Redpanda is the first runtime and control plane for agent-data interaction — a unified platform that combines streaming, SQL analytics, and intelligent connectivity with the governance layer enterprise AI agents need in production.
Built on infrastructure already trusted by Fortune 500 companies and fast-growing startups, Redpanda enforces governance entirely outside the agent's data path, controlling what agents see, limiting what they do, and capturing a tamper-proof record of everything they touch, so organizations never have to choose between innovation and control.
In-band defenses for AI agents — a system prompt telling a model to behave, or an LLM reviewing its own tool calls — share the same failure mode: they trust the thing they're supposed to be constraining.

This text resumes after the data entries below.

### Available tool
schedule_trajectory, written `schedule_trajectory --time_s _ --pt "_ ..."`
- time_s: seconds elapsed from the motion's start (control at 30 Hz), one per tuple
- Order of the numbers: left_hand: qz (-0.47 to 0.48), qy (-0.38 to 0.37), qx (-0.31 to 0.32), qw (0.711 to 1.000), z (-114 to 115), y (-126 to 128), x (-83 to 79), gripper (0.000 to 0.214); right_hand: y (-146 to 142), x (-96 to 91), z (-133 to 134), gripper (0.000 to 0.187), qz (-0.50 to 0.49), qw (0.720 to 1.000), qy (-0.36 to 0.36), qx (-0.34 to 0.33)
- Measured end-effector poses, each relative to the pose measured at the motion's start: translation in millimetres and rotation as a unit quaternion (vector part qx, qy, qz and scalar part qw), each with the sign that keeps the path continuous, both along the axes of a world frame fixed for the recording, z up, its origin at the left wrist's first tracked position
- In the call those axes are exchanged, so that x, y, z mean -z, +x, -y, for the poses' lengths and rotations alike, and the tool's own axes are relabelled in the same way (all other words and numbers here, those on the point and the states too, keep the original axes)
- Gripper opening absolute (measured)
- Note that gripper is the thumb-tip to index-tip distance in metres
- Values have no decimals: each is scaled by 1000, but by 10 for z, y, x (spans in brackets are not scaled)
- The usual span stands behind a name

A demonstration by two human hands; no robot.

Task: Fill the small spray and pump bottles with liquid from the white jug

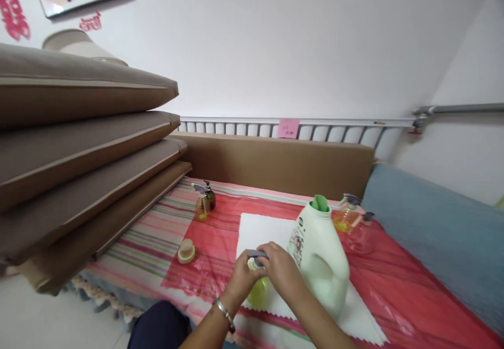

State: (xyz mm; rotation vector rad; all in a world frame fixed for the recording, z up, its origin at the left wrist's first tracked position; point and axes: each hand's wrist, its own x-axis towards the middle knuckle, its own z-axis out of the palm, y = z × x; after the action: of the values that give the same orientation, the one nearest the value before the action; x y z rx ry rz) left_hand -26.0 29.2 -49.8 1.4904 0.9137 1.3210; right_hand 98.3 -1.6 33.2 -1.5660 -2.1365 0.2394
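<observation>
A small spray bottle (259, 294) with yellow-green liquid stands on a white cloth (255, 228). My left hand (241, 279) is closed around its neck and grey spray head. From the other side, my right hand (281, 267) grips the same spray head, its fingers partly covering it. Just right of my hands is a large pale green detergent jug (326, 265), upright, with its green spout (319, 203) uncovered. A cream jug cap (186, 251) lies to the left on the red plastic sheet (214, 233).
Two spray bottles (202, 206) stand at the back left. More spray bottles (348, 217) are at the right behind the jug. Stacked brown cushions (90, 128) rise on the left, and a blue-grey cushion (437, 223) borders the right. A radiator (236, 127) runs along the wall.
</observation>
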Motion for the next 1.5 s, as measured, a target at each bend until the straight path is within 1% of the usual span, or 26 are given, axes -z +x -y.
schedule_trajectory --time_s 0.07,0.13,0.2,0.23,0.27,0.33,0.4,0.47,0.53,0.63,0.7,0.77,0.83,0.9,0.93,1.0,1.13,1.2,1.27,1.37,1.4,1.43,1.5 --pt "-5 -3 6 1000 -3 7 9 26 4 3 -6 25 -4 1000 1 0" --pt "-15 -5 35 999 -42 -19 -9 23 17 3 -18 25 -5 1000 -1 -3" --pt "-23 -6 68 997 -87 -62 -39 26 28 -2 -28 25 -5 1000 -3 -8" --pt "-25 -5 74 997 -97 -79 -48 30 30 -6 -30 25 -4 1000 -4 -9" --pt "-24 -3 72 997 -96 -87 -49 35 30 -8 -30 25 -3 1000 -3 -10" --pt "-22 -1 44 999 -61 -75 -22 44 26 -8 -27 24 -3 1000 -1 -10" --pt "-22 -2 7 1000 -8 -42 25 43 19 -1 -22 24 -2 1000 2 -12" --pt "-26 -5 -10 1000 24 -26 55 36 14 7 -22 24 -1 1000 2 -12" --pt "-30 -7 6 1000 14 -50 43 31 11 10 -25 24 1 1000 0 -12" --pt "-38 -15 63 997 -40 -130 -35 25 5 3 -28 24 4 1000 -3 -11" --pt "-41 -20 87 995 -52 -155 -79 27 -3 -7 -20 24 5 1000 -4 -13" --pt "-42 -20 85 995 -28 -129 -88 35 -14 -18 -7 24 4 1000 -3 -13" --pt "-39 -22 63 997 16 -70 -64 38 -25 -27 10 24 5 1000 -2 -11" --pt "-35 -29 48 998 49 -26 -36 32 -33 -34 23 24 9 1000 -2 -12" --pt "-34 -34 51 998 52 -22 -29 28 -36 -37 27 23 13 1000 -2 -15" --pt "-35 -44 84 995 23 -57 -42 25 -37 -42 27 23 21 1000 -2 -18" --pt "-57 -65 173 981 -106 -193 -110 26 -29 -59 11 22 34 999 1 -14" --pt "-65 -67 188 978 -131 -222 -108 27 -29 -69 8 21 35 999 4 -11" --pt "-66 -59 171 981 -109 -205 -63 28 -33 -73 14 22 32 999 7 -11" --pt "-59 -40 116 991 -40 -144 22 26 -43 -62 25 21 28 999 8 -13" --pt "-56 -36 107 992 -25 -131 33 25 -44 -56 26 21 28 999 7 -15" --pt "-54 -34 106 992 -19 -125 30 25 -45 -51 25 21 27 999 6 -16" --pt "-54 -30 124 990 -35 -141 -12 25 -40 -44 19 22 26 999 3 -19"
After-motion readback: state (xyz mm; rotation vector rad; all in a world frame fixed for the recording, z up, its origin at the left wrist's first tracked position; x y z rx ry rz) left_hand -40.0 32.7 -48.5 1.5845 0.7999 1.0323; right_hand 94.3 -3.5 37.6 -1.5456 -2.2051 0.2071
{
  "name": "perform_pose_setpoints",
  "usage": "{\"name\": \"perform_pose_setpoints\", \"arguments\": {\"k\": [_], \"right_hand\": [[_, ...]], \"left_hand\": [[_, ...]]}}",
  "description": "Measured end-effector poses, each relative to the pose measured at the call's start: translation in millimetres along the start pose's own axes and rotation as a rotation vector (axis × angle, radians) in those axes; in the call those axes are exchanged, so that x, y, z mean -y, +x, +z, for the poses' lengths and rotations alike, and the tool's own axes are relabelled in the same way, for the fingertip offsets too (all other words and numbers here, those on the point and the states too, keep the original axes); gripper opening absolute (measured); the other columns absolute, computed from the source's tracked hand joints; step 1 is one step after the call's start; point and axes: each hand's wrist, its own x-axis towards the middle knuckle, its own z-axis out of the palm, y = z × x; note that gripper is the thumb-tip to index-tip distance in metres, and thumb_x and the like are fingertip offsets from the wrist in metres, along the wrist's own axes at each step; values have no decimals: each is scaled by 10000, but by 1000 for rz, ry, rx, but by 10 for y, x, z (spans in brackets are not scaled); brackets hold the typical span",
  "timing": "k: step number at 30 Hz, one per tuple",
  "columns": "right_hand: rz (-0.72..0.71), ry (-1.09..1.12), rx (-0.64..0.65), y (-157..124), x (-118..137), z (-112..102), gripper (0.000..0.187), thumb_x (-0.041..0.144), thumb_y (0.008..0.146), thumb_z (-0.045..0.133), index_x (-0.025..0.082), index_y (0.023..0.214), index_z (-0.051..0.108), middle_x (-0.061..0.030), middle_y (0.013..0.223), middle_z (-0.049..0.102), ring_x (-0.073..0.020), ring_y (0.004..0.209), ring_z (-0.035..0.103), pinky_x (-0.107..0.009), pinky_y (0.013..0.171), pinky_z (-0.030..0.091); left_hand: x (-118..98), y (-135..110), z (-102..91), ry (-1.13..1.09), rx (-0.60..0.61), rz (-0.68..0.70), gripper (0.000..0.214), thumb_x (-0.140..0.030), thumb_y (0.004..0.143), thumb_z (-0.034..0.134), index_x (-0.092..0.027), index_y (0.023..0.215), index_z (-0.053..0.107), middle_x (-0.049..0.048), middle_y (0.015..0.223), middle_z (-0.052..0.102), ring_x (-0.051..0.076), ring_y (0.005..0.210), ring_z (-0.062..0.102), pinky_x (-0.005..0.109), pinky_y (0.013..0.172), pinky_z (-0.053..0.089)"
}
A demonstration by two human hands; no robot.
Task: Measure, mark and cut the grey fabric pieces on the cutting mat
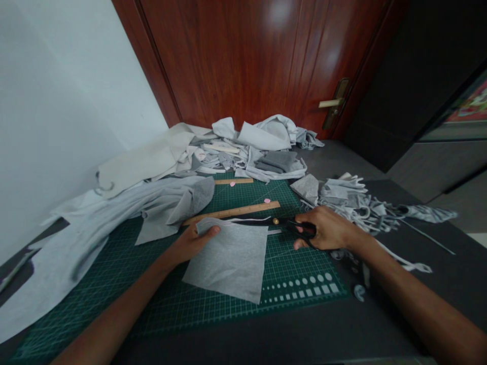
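The left hand (195,241) pinches the grey cloth (232,263) at its far left corner, over the green mat (304,263). The right hand (327,228) grips the scissors (276,221) by the handles, blades along the cloth's far edge. The cloth looks light, soft and floppy, so best pinched near that edge, well clear of the blades.

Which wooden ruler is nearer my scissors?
The tan wooden ruler just beyond the black scissors; the other ruler lies nearer the reddish wooden door.
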Motion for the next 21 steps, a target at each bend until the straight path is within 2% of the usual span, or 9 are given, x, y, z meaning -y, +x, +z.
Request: {"name": "perform_pose_setpoints", "arguments": {"k": [7,13,17,21], "right_hand": [[16,-1,7,-4,34,-13,445,613,807,738,200,739,586,11,611,607,-140,532,531,-253,547,306],[29,14,7,-7,24,0,435,600,805,742,203,725,582,9,591,600,-138,505,506,-259,529,295],[42,5,14,-8,14,2,441,605,793,753,206,723,578,14,586,592,-139,506,502,-260,527,293],[49,5,12,-13,15,-1,418,587,798,753,207,738,590,18,580,588,-142,510,515,-258,530,297]], "left_hand": [[26,-4,10,-48,11,-9,363,-561,866,610,-230,939,740,34,964,790,289,970,726,381,914,597],[-7,-13,45,-93,-14,-77,400,-574,835,636,-217,990,726,61,988,785,302,973,730,386,852,623],[-4,-15,57,-102,-35,-71,464,-581,846,634,-204,1104,717,69,1107,776,306,1076,709,393,957,586],[38,-2,61,-97,11,-29,544,-618,896,588,-179,1197,705,86,1211,752,320,1152,679,439,1037,539]]}}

The out-of-band policy engine is Redpanda's answer to that problem, and one of the fundamental thrusts of how we think about the product: a policy proxy that sits at the tool boundary and enforces outside the model entirely. The agent's prompt and tool surface stay byte-identical; the proxy is the thing deciding whether a call is authorized, needs its response masked or filtered, requires a scope-narrowing rewrite, or has to be deferred into a human-approval step. In our own adversarial benchmarking, this approach held its defense in 99.8% of attempts, against 94.8% for an in-band LLM guardrail reviewer and 85.6% for prompt-only defenses — the gap is the whole argument for building this the hard way.
The policy language is ratified and a working prototype exists — nine authorable operators spanning authorization, data exposure, and semantic gating; two-tier policy composition; and a red-team-plus-blinded-judge benchmark harness that certifies enforcement rather than just asserting it. What's ahead is turning that prototype into production infrastructure: wiring it into our AI gateway as the real enforcement path, building out the authoring experience so policies are something a security team can write and test with confidence, and landing every decision as an audited, replayable record. We're looking for a Senior Product Engineer to help build that — this is a high-ownership, deeply technical role at the center of how Redpanda makes agentic AI safe enough for security teams to say yes to.
U.S. base salary range for this role is $205,000 - $230,000. Our salary ranges are determined by role, level, and location. We strive to consider each candidate's job-related skills, location, experience, relevant education or training to determine individual base salary. Your talent partner will share more about the specific salary range for your preferred location during the hiring process.
Join Redpanda if you’d enjoy being part of a fast-moving, diverse, people-first organization with team members around the globe and a culture based on trust, transparency, communication, and kindness. You'll dive into a nimble, high-impact team with the latest AI tools — and the budget to actually use them.

Redpanda is pioneering the Agentic Data Plane (ADP) - a new category in AI infrastructure that makes it simple and secure to connect AI agents with enterprise data and systems. Built on a multi-modal data streaming engine, Redpanda empowers agentic applications that reason and act in real-time with speed, autonomy, and precision.
Global leaders including Activision Blizzard, Cisco, Moody's, Texas Instruments, Vodafone and 2 of the top 5 banks in the U.S. rely on Redpanda to process hundreds of terabytes of data a day.
Backed by premier venture investors Lightspeed, GV and Haystack VC, Redpanda is a diverse, people-first organization with teams distributed around the globe.